É salvo à revelia por J-Bone (Ice-T), aparentemente um guerrilheiro, que passava por onde ele estava. Johnny então resolve procurar diretamente Ralf, no bar-balada onde fica. Também conhecemos agora Jane (Dina Meyer), uma segurança ciberneticamente aprimorada que deseja ser contratada como guarda-costas deles, mas é recusada por estar com sintomas de SAM.
Johnny pressiona Ralfi, e de novo se vê em apuros quando descobre que ele está em conluio com a Yakuza, com Shinji e seus homens já a caminho do lugar.
Jane decide ajudar Johnny por dinheiro e a dupla consegue fugir depois de um confronto. Shinji fica tão furioso em perder Johnny pela segunda vez que mata sem cerimônias Ralf, em uma ótima cena de gore gráfico.
O agente e Jane recebem ajuda de J-Bone também — ele aparenta ser o líder de um grupo que detém alguns recursos, o que deixa dúvidas em Johnny sobre quem ele realmente é.
Entre outras antecipações que Johnny Mnemonic trouxe, em uma cena dentro de uma loja de eletrônicos, Johnny se refere a um aparelho como “iPhone“, mais de 20 anos antes da Apple criar seu aparelho com o mesmo nome — a referência em questão diz a respeito de um “eyephone“, um aparelho comunicador ativado pelos olhos (“eye” em inglês). É aqui que vemos caracteres japoneses e chineses integrados ao alfabeto convencional, o que Matrix usaria muito em seu longa
Ele explica para Jane, que não entende nada dos trabalhos mnemônicos, que para caber informações na sua cabeça, precisou retirar algo. Ela fica horrorizada ao saber que ele não tem lembranças da infância.
Robert Longo mostra aqui Johnny todo paramentado com aparelhos de realidade virtual, óculos de imersão, luvas de tecnologia touch de hologramas e tudo mais que era “futurista” nos anos 90, com vários acertos sobre o que temos realmente hoje em dia.
É chegada a hora também da inserção mais louca do filme, quando Takahashi contrata um assassino profissional de fora dos quadros da Yakuza para rastrear a matar Johnny.
É hora de entrar em cena Karl Honig, o Pregador, um padre maluco semi-cyborg da Igreja da RE-Transfiguração, interpretado por um Dolph Loudgren cabeludo e barbudo completamente pirado, que trucida suas vítimas em nome de Jesus (!).
Enquanto isso, Johnny descobre que Jane tem SAM, e ela diz para procurarem Spider (Henry Rollins), um médico que pode ajudar o courier, que já sofre com sintomas mais fortes do vazamento sináptico do implante.
É lá que Johnny descobre mais a respeito da SAM, que Spider diz ser provocada por absolutamente tudo que é eletrônico.
Takahashi conversa com um holograma, que logo saberemos se tratar de Anna Kalmann (Barbara Sukowa), a fundadora da Pharmakom, que agora vive no ciberespaço (!). Ela está bem apreensiva com o que Johnny carrega.
Os cientistas desertores de sua empresa na verdade hackearam os arquivos internos da firma, e deram para Johnny levar em seu cérebro/HD nada mais nada menos que a cura da SAM. Spider descobre isso também com Johnny, e indica que alguém chamado Jones, que está com os Lo-Teks, pode ajudar a extrair as informações.

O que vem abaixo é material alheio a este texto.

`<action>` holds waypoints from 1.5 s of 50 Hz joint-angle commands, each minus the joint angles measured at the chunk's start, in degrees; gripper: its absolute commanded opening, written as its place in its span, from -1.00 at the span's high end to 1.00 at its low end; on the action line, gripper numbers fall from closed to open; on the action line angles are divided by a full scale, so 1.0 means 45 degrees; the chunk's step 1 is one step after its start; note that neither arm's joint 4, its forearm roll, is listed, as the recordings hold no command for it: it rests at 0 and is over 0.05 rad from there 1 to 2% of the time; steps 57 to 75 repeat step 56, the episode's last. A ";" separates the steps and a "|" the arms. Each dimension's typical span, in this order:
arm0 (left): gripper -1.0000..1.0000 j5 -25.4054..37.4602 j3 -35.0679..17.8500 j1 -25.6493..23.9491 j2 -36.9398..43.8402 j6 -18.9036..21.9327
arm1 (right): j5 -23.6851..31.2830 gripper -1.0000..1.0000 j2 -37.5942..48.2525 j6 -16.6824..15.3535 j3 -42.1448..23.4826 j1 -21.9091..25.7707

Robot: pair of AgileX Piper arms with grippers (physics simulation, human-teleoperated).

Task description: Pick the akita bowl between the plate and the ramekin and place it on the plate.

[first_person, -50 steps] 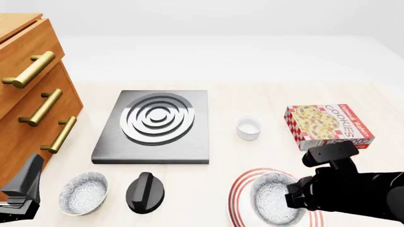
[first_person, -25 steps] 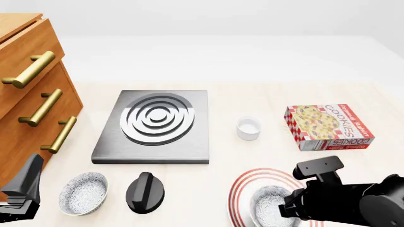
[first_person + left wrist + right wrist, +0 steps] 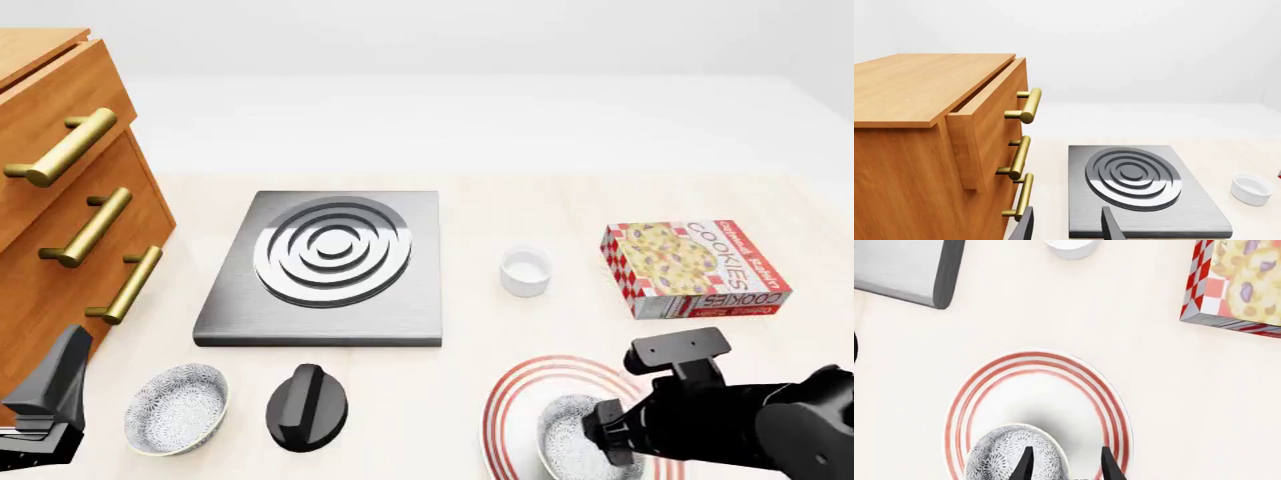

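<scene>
The akita bowl (image 3: 571,445) (image 3: 1011,456), speckled white and grey, sits on the near part of the red-ringed plate (image 3: 514,400) (image 3: 1034,390). My right gripper (image 3: 614,442) (image 3: 1066,466) is open and straddles the bowl's rim, one finger inside and one outside. The white ramekin (image 3: 526,271) (image 3: 1071,247) stands beyond the plate. A look-alike speckled bowl (image 3: 176,408) rests at the near left. My left gripper (image 3: 51,400) (image 3: 1066,227) hangs open by the drawers, with nothing between its fingers.
A grey stove plate (image 3: 327,262) (image 3: 1141,187) lies mid-table, with a black knob (image 3: 307,405) in front of it. A cookie box (image 3: 694,268) (image 3: 1237,285) stands right of the ramekin. A wooden drawer chest (image 3: 67,200) (image 3: 934,150) fills the left side.
The right gripper and the bowl have come down and toward the near edge, so the bowl now sits lower on the plate. The left arm has not moved.
</scene>
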 commanded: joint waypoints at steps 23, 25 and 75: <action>-1.00 0.0000 0.0000 0.0000 0.0000 0.0000 | 0.5507 -1.00 -0.3879 -0.1893 -0.4519 -0.1688; -1.00 0.0000 0.0000 0.0000 0.0000 0.0000 | 0.5892 -1.00 -0.4128 -0.1815 -0.4920 -0.1674; -1.00 0.0000 0.0000 0.0000 0.0000 0.0000 | 0.7291 -1.00 -0.5245 -0.1245 -0.6699 -0.1725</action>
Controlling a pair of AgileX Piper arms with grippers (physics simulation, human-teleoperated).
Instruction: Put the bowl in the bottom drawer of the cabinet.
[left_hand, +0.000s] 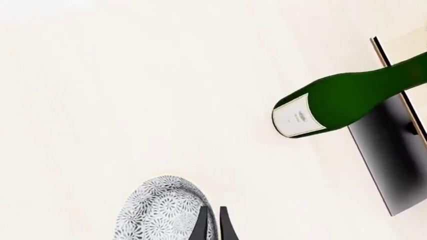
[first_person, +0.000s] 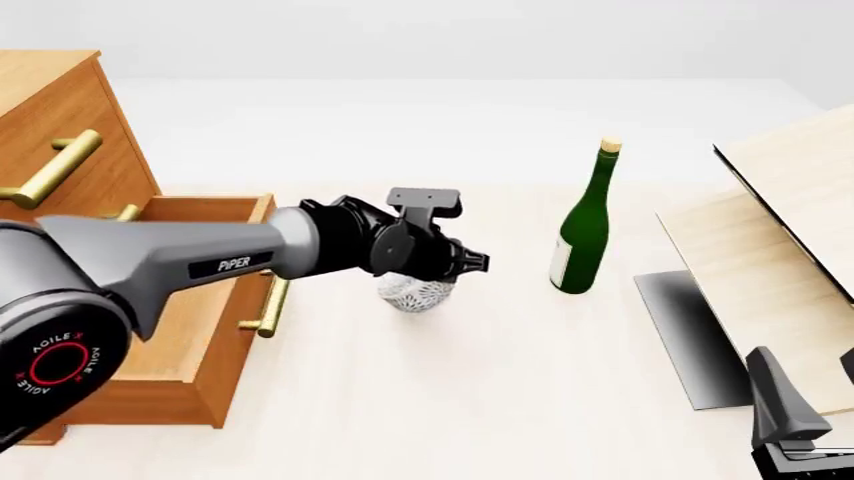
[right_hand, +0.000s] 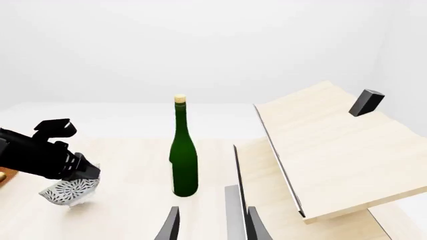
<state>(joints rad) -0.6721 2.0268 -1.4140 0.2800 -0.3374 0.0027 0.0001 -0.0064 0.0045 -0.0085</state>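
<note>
The small speckled white bowl (first_person: 416, 293) hangs tilted just over the table, to the right of the cabinet (first_person: 54, 120). My left gripper (first_person: 434, 278) is shut on its rim. In the left wrist view the two dark fingers (left_hand: 201, 225) pinch the edge of the bowl (left_hand: 157, 212). The bottom drawer (first_person: 200, 340) stands pulled out and open, with its brass handle (first_person: 274, 305) facing the bowl. My right gripper (right_hand: 213, 227) waits open and holds nothing at the table's near right corner (first_person: 787, 420). The right wrist view also shows the bowl (right_hand: 67, 191) under the left arm.
A green wine bottle (first_person: 583, 230) stands upright to the right of the bowl. Pale wooden boards with dark edges (first_person: 774, 240) lean at the far right over a dark flat plate (first_person: 687, 335). Upper drawers with brass handles (first_person: 54, 165) are shut.
</note>
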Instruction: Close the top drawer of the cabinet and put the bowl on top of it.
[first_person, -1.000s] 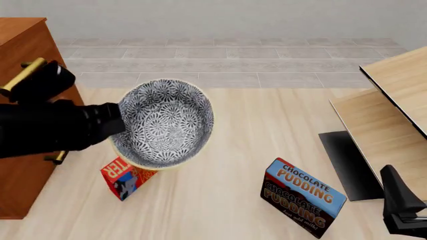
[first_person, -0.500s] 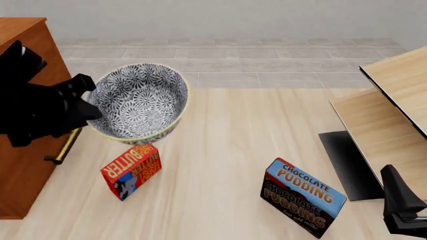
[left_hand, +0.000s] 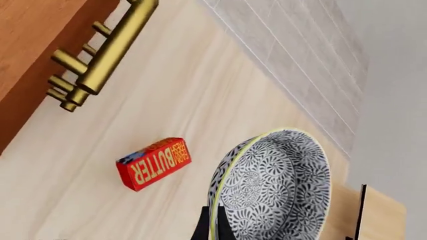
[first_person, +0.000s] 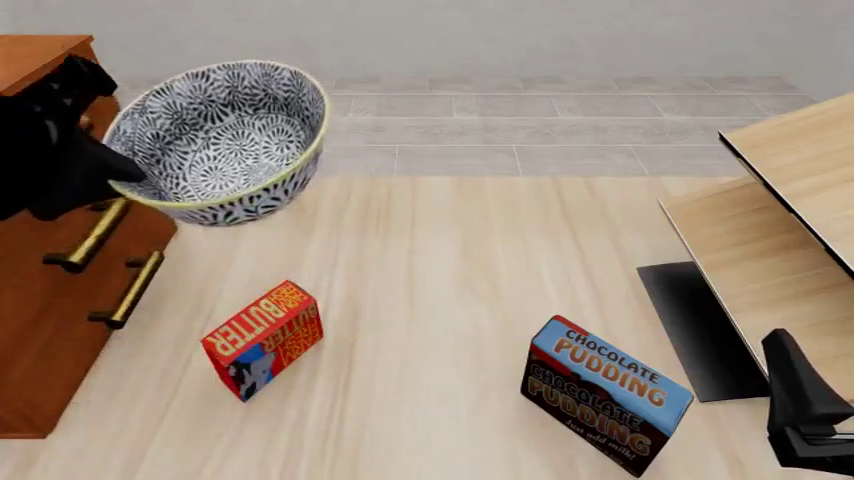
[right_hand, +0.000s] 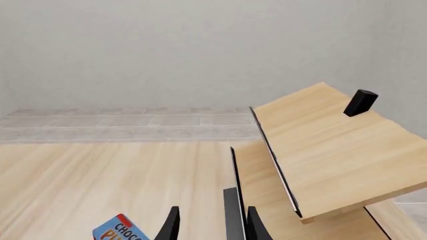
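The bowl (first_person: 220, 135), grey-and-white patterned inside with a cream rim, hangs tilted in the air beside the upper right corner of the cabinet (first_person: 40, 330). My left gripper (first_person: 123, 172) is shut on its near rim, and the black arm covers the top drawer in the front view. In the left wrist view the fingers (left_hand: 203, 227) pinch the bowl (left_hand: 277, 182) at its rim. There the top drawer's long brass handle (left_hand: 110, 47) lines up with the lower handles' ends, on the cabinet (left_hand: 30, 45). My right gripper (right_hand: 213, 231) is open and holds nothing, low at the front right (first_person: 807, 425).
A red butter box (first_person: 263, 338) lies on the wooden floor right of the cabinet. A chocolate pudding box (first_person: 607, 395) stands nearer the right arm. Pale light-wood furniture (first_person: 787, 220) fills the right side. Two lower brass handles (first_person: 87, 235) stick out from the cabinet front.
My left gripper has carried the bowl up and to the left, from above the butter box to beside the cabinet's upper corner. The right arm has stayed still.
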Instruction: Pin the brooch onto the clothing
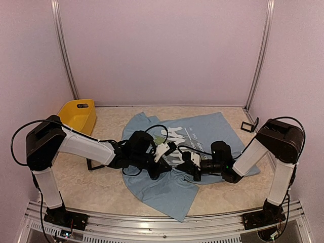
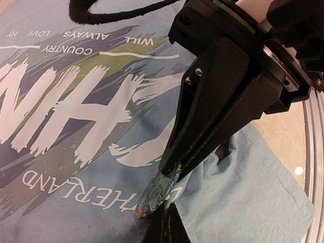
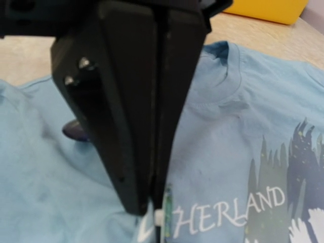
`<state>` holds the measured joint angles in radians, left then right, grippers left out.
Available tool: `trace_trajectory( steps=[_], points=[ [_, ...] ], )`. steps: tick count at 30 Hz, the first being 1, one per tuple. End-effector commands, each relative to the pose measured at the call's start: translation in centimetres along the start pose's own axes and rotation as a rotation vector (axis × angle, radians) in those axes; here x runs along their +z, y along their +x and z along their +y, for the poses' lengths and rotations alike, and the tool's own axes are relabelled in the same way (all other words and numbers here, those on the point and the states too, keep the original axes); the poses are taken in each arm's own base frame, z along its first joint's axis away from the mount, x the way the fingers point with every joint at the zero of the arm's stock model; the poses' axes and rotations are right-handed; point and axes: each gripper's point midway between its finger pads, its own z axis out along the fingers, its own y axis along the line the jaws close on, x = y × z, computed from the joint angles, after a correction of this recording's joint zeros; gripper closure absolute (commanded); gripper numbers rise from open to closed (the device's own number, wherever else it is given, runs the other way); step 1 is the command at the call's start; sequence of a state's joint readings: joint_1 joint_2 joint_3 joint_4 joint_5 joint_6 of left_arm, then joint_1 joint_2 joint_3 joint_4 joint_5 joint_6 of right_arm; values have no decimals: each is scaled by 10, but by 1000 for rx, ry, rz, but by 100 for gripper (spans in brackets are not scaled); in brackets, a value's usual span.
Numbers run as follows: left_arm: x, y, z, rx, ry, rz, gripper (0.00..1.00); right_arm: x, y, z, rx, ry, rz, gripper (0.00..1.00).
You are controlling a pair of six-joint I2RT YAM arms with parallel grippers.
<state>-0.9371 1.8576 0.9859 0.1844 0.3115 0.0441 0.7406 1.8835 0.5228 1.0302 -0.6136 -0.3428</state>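
The light blue T-shirt lies spread on the table, bunched up between the two grippers. My right gripper reaches in from the right. In the left wrist view it is shut on a narrow feather-patterned green and blue brooch, whose tip touches the print near the "HERLAND" lettering. My left gripper is shut, its tips at a raised fold of the shirt just beside the brooch. In the right wrist view the left gripper fills the middle and the brooch shows edge-on; the right gripper's own fingers are hidden.
A yellow bin stands at the back left. A small black stand sits at the back right and another black frame lies by the left arm. A black cable loops over the shirt. The metal rail runs along the near edge.
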Motion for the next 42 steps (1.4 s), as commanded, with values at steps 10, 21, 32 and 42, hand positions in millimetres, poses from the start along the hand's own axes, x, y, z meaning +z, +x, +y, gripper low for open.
trace_trajectory(
  steps=[10,21,32,42],
  points=[
    [-15,-9,1,4,-24,-21,79,2,-20,20,108,-161,-83,100],
    [-37,-11,-2,24,-48,-54,63,3,-24,20,117,-193,-97,100],
    [-17,-8,-8,48,4,-36,77,2,-25,21,114,-196,-93,100],
    [-11,-7,-11,37,24,-33,100,2,-26,22,109,-209,-92,100]
  ],
)
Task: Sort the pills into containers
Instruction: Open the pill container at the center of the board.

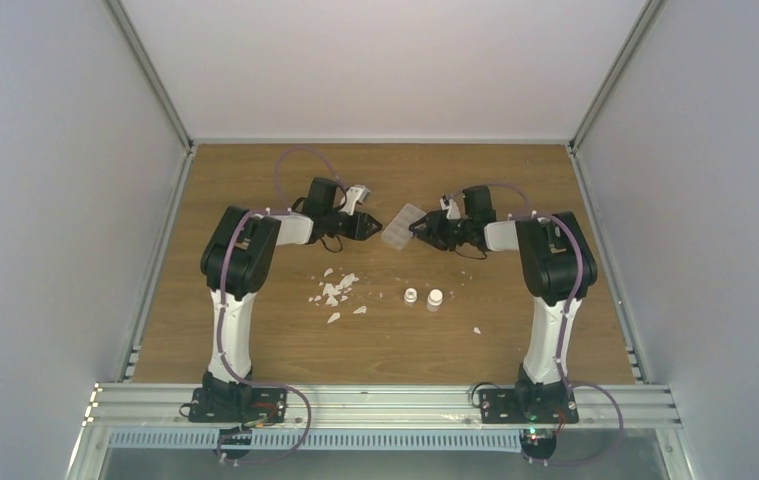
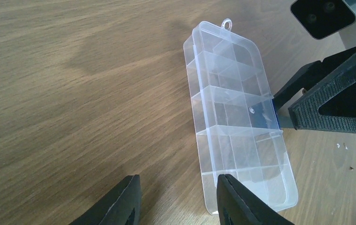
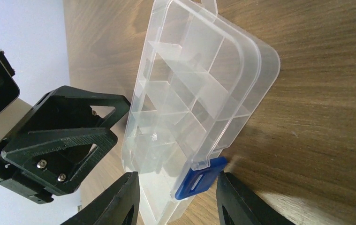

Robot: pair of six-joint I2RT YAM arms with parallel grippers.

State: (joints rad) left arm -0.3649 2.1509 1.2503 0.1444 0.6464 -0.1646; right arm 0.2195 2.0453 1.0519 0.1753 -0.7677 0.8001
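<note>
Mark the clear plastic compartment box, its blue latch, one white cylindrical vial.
clear plastic compartment box point(image 2: 234, 126): left wrist view, middle compartments
blue latch point(image 3: 199, 178): right wrist view, tab centre
white cylindrical vial point(image 1: 435, 298): top external view, body

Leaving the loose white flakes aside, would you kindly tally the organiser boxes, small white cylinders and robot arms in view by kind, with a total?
Clear organiser box: 1
Small white cylinders: 2
Robot arms: 2
Total: 5
</note>
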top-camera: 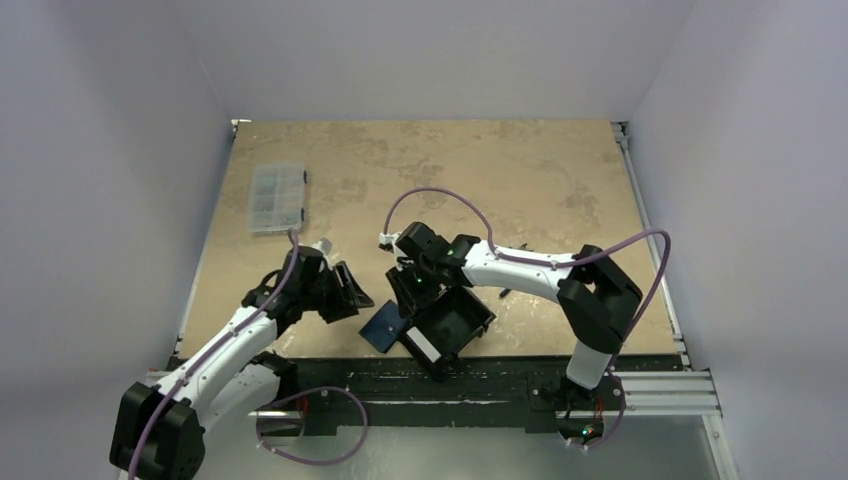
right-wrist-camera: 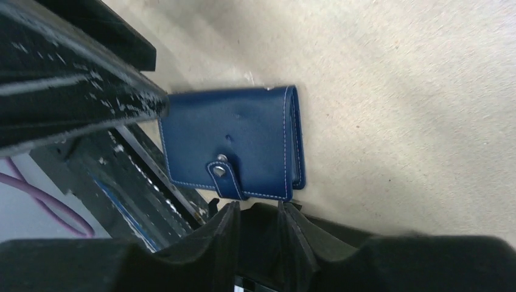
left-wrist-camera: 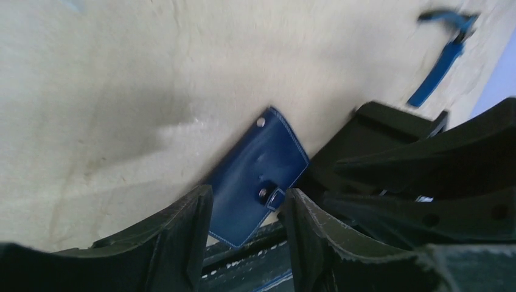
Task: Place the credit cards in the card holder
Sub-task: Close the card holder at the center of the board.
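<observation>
The card holder is a navy-blue wallet lying flat and folded shut at the table's near edge, its strap snapped. It shows between my left fingers in the left wrist view and just beyond my right fingertips in the right wrist view. My left gripper hovers to its left, open, with nothing between the jaws. My right gripper stands open over the black tray, its fingertips apart and close to the card holder's edge. No credit cards are in view.
A black box-shaped tray with a white label sits touching the card holder's right side. A clear compartment box lies at the far left. A small blue strip-like thing lies further out. The black rail runs along the near edge.
</observation>
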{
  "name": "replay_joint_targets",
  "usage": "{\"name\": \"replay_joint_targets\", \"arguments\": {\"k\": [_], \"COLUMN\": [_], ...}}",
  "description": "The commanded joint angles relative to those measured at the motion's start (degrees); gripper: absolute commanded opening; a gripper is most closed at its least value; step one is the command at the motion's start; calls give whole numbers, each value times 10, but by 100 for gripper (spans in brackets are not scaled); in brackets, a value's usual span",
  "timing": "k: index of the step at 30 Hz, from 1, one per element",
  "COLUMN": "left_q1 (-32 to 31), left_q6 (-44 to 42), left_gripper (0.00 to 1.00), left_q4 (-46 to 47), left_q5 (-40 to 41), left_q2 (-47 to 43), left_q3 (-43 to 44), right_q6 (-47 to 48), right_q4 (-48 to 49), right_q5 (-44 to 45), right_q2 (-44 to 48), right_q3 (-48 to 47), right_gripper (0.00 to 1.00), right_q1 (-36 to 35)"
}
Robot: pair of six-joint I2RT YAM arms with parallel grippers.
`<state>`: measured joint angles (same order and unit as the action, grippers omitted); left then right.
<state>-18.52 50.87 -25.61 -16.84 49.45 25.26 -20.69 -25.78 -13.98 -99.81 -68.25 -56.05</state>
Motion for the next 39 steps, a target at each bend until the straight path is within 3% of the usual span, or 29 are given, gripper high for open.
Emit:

O Pregador finalmente rastreia o agente e Jane, e Spider se sacrifica para salvar os dois. Eles retornam para J-Bone — que na verdade é o líder dos Lo-Teks –, e ele sabe como extrair o que Johnny carrega para salvar o mundo.
Jones na verdade é um golfinho (!), que consegue decodificar qualquer código. Na história original, os Lo Teks eram anti tecnologias, mas na adaptação para o cinema eles estão bem próximos disso.
Tendo sido treinado pela Marinha dos EUA para hackear submarinos inimigos remotamente, Jones, o golfinho, tem todas as qualificações para tentar quebrar os códigos e arrancar a cura da cabeça de Johnny.
Pois sem as chaves criptografadas de entrega para extrair o implante, Johnny vai ter que passar por esse processo se quiser viver.
Os vazamentos sinápticos estão em níveis perigosos, e a aparência de Johnny já está bem detonada nessa altura. A Yakuza consegue rastrear a localização, e chega todo mundo: Takahashi, Shinji e até o Pregador.
As estruturas do esconderijo são danificados e Johnny perde a chance de decodificarem os arquivos. Agora ele fica entre a vida e a morte, com a única opção de extraírem tudo do seu cérebro.
Robert Longo não consegue definir muito bem o objetivo de Takahashi no lugar, que num primeiro momento rende Johnny e parece querer matá-lo (lembre-se que ele foi quem contratou o padre psicopata).
Mas Shinji aparece e mata seu chefe, aparentemente seguindo ordens superiores (Anna Kallman?). Ele e Johnny lutam, e o agente o mata com sua própria arma.
Takahashi ainda está vivo, e entrega uma peça que descriptografa as informações para Johnny. O que fica subentendido é que ele faz tudo isso por conta da sua pequena filha, morta pela SAM, uma doença que tinha cura ao alcance de suas mãos — é sua forma de vingança pessoal contra Anna e a Pharmakom. Ainda tem o problema do Pregador, que está detonando geral.
A luta e sua morte — torrado! — é outra síntese dos anos 90 no que se pensava a respeito de confronto e desfecho.
É a mesma situação do que acontece depois, quando Johnny tem que mergulhar no ciberespaço, numa representação virtal-metafísica dele e de Jones ao tentar descriptografar os arquivos e achar a cura, com Anna aparecendo no meio do processo.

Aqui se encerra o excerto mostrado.